REBEKKA. Ja, grade hiervon müssen wir sprechen. Weißt du etwas, das den Zweifel ersticken könnte? Ich weiß nichts.
ROSMER. Es ist für dich am besten so, daß du nichts weißt ... Am besten so für uns beide.
REBEKKA. Nein nein nein, – damit geb ich mich nicht zufrieden! Weißt du etwas, das mich in deinen Augen freispricht, so fordre ich als mein Recht, daß dus nennst.

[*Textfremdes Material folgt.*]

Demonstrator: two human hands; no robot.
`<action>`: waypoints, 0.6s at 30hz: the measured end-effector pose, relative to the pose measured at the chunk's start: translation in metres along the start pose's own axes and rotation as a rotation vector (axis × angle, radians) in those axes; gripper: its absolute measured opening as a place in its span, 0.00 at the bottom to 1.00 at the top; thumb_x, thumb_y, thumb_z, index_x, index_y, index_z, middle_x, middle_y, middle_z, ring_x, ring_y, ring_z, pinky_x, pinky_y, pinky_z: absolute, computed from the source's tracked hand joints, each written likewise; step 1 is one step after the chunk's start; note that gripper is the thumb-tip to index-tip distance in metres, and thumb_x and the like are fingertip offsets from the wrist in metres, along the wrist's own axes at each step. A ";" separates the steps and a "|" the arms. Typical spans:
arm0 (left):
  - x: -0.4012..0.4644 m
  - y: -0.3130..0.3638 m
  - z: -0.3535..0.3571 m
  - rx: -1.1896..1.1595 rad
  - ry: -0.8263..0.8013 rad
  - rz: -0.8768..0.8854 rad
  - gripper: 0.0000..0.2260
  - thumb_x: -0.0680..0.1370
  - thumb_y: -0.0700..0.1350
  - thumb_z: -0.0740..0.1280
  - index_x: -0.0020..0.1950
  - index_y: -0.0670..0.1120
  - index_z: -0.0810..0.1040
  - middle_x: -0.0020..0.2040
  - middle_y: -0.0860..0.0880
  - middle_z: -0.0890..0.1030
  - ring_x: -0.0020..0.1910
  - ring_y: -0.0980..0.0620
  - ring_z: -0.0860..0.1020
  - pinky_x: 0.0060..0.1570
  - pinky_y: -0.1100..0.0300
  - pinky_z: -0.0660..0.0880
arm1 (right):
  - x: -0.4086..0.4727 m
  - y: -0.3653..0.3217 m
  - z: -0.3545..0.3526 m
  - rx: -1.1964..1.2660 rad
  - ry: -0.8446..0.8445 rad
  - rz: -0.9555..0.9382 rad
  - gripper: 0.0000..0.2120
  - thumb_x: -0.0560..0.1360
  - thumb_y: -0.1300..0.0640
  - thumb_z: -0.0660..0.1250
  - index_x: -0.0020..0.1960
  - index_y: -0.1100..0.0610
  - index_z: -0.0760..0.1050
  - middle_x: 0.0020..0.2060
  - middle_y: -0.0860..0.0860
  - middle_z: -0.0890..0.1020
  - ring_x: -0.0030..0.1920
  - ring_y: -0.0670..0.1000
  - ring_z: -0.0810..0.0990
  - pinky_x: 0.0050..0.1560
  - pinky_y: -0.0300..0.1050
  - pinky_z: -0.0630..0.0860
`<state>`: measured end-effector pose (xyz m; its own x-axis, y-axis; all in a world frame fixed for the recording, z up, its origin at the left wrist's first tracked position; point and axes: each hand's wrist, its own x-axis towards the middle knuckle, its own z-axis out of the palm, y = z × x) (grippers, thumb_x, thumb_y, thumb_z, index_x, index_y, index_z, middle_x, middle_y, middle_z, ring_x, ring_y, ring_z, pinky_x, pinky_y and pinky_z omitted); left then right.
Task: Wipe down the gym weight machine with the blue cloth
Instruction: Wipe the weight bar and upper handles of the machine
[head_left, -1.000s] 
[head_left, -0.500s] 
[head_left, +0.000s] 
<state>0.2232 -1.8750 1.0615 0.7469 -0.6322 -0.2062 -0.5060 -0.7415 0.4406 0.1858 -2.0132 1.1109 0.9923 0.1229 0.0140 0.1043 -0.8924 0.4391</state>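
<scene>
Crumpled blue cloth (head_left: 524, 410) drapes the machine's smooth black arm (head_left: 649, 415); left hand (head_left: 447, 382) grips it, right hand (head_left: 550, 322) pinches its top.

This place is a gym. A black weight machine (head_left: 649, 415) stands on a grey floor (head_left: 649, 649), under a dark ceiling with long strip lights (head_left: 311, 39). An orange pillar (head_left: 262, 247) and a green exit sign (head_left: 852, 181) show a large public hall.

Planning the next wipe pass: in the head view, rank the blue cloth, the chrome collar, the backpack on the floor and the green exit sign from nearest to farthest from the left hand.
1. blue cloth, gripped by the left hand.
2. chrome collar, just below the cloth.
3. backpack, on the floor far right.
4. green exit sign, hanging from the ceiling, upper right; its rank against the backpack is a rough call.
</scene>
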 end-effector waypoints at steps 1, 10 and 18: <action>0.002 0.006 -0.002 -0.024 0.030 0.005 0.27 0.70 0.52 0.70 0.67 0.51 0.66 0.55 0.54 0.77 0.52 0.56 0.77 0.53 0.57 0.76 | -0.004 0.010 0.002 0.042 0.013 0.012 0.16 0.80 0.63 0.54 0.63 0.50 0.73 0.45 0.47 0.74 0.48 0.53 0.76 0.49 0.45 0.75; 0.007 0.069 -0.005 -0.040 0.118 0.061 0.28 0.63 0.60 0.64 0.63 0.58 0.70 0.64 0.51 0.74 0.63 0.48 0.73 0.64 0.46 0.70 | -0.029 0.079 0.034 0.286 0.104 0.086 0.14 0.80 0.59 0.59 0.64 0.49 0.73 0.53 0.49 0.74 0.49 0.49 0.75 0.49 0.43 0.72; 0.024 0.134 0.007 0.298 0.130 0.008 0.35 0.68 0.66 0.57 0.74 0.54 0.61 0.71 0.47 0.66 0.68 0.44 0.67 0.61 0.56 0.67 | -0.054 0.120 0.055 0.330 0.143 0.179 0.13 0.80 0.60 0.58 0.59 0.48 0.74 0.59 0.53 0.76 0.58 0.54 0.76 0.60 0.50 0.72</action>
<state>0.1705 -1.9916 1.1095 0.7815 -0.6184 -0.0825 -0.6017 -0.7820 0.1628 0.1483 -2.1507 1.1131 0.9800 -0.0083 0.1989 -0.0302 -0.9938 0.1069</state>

ROSMER (wie unwillkürlich, gegen seinen eignen Willen gezwungen zu sprechen). Dann laß uns sehen ... Du sagst, du hättest die große Liebe. Durch mich sei dein ganzes Wesen geadelt. Ist das wahr? Ist deine Rechnung richtig, Rebekka? Sollen wir die Probe auf das Exempel machen? Ja?
REBEKKA. Ich bin bereit.
ROSMER. Jederzeit?
REBEKKA. Wann du willst. Je eher je lieber.
ROSMER. Wohlan, Rebekka, – beweise mir, – ob du, – um meinetwillen, – noch heut abend –. (Bricht ab.) Ach nein, nein nein!
REBEKKA. Ja, Rosmer! Ja ja! Sags, und du sollst sehn!